Given that standard FPGA-based emulators consume about one-twenty-fifth the power of other emulators, you might expect them to be slower. But, in fact, they run around five times faster, at just under 1 MHz on a 100 million-gate design. That’s 500 times faster than simulation, with one-fiftieth the power consumption.
Since the general laws of nature (and common sense) look suspiciously at something for nothing, it’s reasonable to ask why this might be. We can divide that answer in two parts, one for the comparison of emulation to simulation and one for the difference between emulators.
In the first case, it’s a simple matter of efficiency. When you simulate, you are literally employing hundreds of chips to do the work that your designed chip will eventually do by itself. It’s like having 50 guys digging a hole with their hands compared to one guy with a shovel. The guy with the shovel will get done faster, and he will exert less overall effort in the bargain. In the same manner, an emulator is simply more efficient than simulation.

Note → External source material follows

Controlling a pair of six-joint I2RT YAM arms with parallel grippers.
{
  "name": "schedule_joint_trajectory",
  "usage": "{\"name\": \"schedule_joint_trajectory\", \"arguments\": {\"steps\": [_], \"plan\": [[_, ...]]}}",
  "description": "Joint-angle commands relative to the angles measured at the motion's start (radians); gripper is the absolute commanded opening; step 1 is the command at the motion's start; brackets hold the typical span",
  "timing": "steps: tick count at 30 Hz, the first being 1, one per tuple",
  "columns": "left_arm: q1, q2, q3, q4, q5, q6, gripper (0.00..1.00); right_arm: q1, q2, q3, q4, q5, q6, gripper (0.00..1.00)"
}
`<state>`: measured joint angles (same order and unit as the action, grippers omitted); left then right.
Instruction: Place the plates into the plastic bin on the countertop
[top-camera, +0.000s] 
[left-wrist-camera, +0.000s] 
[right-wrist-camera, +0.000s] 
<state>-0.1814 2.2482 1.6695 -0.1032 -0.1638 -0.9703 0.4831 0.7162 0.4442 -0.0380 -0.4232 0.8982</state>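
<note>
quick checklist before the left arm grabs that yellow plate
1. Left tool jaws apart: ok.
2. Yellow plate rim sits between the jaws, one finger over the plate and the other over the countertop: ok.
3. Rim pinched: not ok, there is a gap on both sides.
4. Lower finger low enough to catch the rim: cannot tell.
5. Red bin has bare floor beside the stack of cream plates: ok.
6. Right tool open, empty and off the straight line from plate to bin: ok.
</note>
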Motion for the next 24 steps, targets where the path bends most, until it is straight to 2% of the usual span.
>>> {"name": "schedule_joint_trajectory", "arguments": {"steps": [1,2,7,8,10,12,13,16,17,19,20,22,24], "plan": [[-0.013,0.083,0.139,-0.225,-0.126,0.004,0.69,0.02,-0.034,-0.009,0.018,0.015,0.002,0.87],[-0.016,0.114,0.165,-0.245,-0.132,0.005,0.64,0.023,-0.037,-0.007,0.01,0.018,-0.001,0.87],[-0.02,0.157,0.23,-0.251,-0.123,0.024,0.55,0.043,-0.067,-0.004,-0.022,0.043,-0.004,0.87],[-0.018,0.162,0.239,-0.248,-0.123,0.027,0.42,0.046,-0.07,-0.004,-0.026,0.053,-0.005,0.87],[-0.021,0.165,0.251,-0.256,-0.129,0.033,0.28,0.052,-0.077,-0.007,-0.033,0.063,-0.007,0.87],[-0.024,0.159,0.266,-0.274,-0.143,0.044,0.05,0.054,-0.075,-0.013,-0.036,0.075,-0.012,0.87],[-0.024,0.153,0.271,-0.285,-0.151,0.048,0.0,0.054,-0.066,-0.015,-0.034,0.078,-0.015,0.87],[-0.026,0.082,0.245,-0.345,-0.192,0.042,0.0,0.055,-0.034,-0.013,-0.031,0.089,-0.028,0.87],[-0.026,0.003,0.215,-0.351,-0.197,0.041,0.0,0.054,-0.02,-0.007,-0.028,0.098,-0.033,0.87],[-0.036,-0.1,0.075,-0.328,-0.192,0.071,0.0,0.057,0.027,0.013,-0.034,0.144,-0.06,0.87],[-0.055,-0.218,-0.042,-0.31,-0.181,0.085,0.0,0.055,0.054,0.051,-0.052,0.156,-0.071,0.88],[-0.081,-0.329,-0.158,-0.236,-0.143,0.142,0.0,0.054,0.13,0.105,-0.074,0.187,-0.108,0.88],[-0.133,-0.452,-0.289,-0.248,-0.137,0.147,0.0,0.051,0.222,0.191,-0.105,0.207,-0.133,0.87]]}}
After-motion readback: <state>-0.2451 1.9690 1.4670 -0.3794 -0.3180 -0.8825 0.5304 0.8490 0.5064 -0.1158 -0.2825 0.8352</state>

If we look at the emulators themselves, a different dynamic comes into play. First, the processor-based emulator executes the design just like a simulator does: via a data structure. The design is not an actual hardware logic implementation. Secondly, those custom processor chips are expensive to create, so each chip must be amortized for as long as possible. That means you aren’t necessarily going to want to do a new chip on each technology node, and you’re not going to want to jump onto the latest node simply because it’s so expensive.
By contrast, FPGAs drive technology. Their huge volumes make it advantageous for FPGA makers to be as aggressive as possible in the technology they use. An emulator built with a leading-edge standard FPGA gets to take advantage of far more advanced technology than a custom processor chip will be able to access. And, when an FPGA is used, the design is implemented as hardware logic, with the obvious benefit of higher speed and accuracy.
So there are actually good reasons why you can truly get better performance with less power consumption by using emulation instead of simulation. And that’s especially true for FPGA-based emulators—they give the most performance for the least power.
It almost tastes like a free lunch.